Brasil testará vacina contra o câncer
18 de março de 2009 - 06:41
Nova forma de tratamento usa defesas do próprio organismo para impedir que tumor avance
Flávio Freire escreve para “O Globo”:
Lançada oficialmente ontem, a Rede Brasileira de Pesquisas sobre o Câncer começa a preparar os testes de uma vacina terapêutica para combater diferentes tipos da doença. Não se trata de uma vacina para evitar o surgimento do câncer, mas de um tratamento para fazer com que pacientes que tiveram a doença reforcem seu sistema imunológico para evitar novos tumores.
A vacina foi desenvolvida pelo instituto americano Ludwig, que cedeu o antígeno (substância que ativa o sistema imunológico) utilizado na medicação. Ele será associado a outras substâncias produzidas no Instituto Butantan, em São Paulo.
A partir dessa combinação, os pesquisadores vão analisar qual o tipo específico de câncer poderá ser combatido. Os primeiros testes com pacientes devem começar em cinco meses, avaliam os pesquisadores.
Confirmada a eficiência, a rede trabalhará junto ao governo, via ministérios da Saúde e da Ciência e Tecnologia, para que essas vacinas cheguem gratuitamente aos pacientes, por meio do Sistema Único de Saúde (SUS).
O genoma do tumor de mama em estudo Os antígenos utilizados pelo Instituto Ludwig foram descobertos em tumores de mama.
Eles foram estudados em testes clínicos realizados em três mil pacientes nos EUA. É por isso que pesquisadores da rede brasileira já trabalham no sequenciamento genético de células comprometidas pelo câncer de mama, como forma de acelerar o tratamento de vítimas da doença.
O tumor de mama é o de maior incidência em mulheres no Brasil.
— A célula cancerosa tem diferenças importantes em seu DNA. Se uma pessoa tem um câncer, o DNA da célula cancerosa é diferente do DNA da célula normal. Mas em que aspectos elas são diferentes? É isso que queremos descobrir. Vamos estudar o genoma completo, neste caso de um tumor de mama, e compará-lo com o genoma de uma célula normal — explicou o presidente da Conselho Nacional de de Desenvolvimento Científico e Tecnológico (CNPq), Marco Antônio Zago.

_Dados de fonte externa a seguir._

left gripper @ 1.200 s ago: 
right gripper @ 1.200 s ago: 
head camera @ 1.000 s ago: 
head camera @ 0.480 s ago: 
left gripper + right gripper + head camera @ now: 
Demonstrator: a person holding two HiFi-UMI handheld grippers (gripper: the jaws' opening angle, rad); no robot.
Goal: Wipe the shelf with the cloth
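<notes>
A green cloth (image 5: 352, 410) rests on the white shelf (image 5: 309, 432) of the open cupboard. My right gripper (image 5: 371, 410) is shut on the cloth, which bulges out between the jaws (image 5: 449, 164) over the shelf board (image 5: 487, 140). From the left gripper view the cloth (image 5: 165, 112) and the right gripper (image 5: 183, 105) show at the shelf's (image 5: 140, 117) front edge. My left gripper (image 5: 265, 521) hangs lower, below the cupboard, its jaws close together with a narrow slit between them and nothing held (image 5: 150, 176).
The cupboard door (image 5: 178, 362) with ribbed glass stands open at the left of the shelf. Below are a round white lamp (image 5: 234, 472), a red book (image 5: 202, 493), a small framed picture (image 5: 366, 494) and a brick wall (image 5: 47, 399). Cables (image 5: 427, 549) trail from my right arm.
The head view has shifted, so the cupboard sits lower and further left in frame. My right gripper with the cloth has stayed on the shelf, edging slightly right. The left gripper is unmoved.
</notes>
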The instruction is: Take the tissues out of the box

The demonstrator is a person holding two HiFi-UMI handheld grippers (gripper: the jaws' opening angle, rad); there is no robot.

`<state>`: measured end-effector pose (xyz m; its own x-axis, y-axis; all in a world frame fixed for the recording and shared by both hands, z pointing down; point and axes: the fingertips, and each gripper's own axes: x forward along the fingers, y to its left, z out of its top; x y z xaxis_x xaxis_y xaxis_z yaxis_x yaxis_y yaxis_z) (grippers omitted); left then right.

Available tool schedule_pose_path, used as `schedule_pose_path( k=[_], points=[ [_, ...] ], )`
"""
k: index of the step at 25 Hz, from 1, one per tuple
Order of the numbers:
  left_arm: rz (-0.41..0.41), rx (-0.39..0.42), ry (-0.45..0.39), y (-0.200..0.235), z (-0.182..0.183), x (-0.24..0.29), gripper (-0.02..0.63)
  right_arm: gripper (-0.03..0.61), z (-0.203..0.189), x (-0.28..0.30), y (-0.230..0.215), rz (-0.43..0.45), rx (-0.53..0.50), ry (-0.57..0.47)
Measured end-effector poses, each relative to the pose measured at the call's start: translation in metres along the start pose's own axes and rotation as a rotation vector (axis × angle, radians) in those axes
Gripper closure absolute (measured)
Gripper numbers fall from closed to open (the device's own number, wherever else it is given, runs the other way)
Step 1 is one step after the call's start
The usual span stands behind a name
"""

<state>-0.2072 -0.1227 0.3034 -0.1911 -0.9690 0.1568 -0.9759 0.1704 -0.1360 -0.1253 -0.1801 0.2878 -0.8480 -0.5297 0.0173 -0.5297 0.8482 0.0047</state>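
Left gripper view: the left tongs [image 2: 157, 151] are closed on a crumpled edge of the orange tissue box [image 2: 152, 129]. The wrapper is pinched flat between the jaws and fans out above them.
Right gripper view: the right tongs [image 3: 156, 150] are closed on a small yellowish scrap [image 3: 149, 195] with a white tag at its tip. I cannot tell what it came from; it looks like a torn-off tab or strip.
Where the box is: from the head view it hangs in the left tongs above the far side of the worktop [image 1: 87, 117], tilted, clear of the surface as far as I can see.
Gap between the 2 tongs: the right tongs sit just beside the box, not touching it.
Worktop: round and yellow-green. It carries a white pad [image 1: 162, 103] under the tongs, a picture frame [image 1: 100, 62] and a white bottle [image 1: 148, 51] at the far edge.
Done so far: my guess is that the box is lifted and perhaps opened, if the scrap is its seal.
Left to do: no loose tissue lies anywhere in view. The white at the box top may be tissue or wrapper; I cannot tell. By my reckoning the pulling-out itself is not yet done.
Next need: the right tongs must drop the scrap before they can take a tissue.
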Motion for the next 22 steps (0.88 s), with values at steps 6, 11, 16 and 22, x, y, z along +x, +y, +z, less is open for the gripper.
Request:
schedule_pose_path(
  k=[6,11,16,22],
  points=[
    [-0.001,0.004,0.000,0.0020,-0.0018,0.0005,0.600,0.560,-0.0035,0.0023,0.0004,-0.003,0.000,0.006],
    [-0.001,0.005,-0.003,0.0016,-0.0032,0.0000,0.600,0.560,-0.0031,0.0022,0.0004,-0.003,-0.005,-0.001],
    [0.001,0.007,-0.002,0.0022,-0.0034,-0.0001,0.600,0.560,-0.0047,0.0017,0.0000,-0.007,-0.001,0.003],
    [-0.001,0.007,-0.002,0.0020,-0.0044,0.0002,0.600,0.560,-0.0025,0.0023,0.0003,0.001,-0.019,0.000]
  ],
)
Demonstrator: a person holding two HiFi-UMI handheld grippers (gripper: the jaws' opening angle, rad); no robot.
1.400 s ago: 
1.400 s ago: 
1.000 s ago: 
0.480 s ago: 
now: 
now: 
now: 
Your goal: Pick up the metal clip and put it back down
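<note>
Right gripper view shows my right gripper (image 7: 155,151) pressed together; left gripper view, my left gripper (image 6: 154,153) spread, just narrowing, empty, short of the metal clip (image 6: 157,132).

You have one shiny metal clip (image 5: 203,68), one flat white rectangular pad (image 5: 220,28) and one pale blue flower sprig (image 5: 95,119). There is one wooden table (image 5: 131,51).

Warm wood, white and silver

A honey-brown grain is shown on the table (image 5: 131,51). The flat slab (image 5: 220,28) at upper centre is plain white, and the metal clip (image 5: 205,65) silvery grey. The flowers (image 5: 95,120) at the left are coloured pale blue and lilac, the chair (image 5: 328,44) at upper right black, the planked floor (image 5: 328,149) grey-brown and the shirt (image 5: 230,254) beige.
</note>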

A vacina terapêutica, entretanto, poderá ser aplicada no tratamento de tumores de pele, ovário e pulmão.
— A vacina deve funcionar para os cânceres que apresentem o antígeno com o qual estamos trabalhando — disse Paulo Lee Hoo, pesquisador do Butantan.
Nessa mesma linha, o diretor do Instituto Ludwig, Andrew Simpson, especialista no estudo de câncer de mama, avalia que pacientes que lutam contra esse tipo específico da doença deverão ser beneficiados pela vacina.
— Essa é uma vacina molecular e, para funcionar, temos que verificar qual molécula está presente no tumor.
E a maneira de fazer isso é pelo sequenciamento. Vão existir várias vacinas baseadas em moléculas diferentes e temos que saber qual será útil em cada paciente — afirmou.
— Estamos produzindo uma vacina que provavelmente vai ser aplicada em 40% de melanomas, 30% de tumores de ovários e 5% em câncer de mama. Não dá para oferecer uma mesma coisa para todo mundo — disse Simpson.
Temor de entraves burocráticos na liberação Em paralelo às pesquisas, os integrantes da rede brasileira já fazem gestões junto ao governo para viabilizar o acesso da vacina terapêutica aos pacientes da rede pública de saúde. Um dos temores é que o processo esbarre na burocracia.
De acordo com o diretor do Departamento de Ciência e Tecnologia do Ministério da Saúde, Luiz Eugênio de Souza, o bom andamento do processo dependerá de fatores como a comprovação da efetividade e a relação custo/ benefício: — Aí vai para uma decisão política — disse ele.
(O Globo, 4/3)
Fonte: Jornal da Ciência 3713, 04 de março de 2009.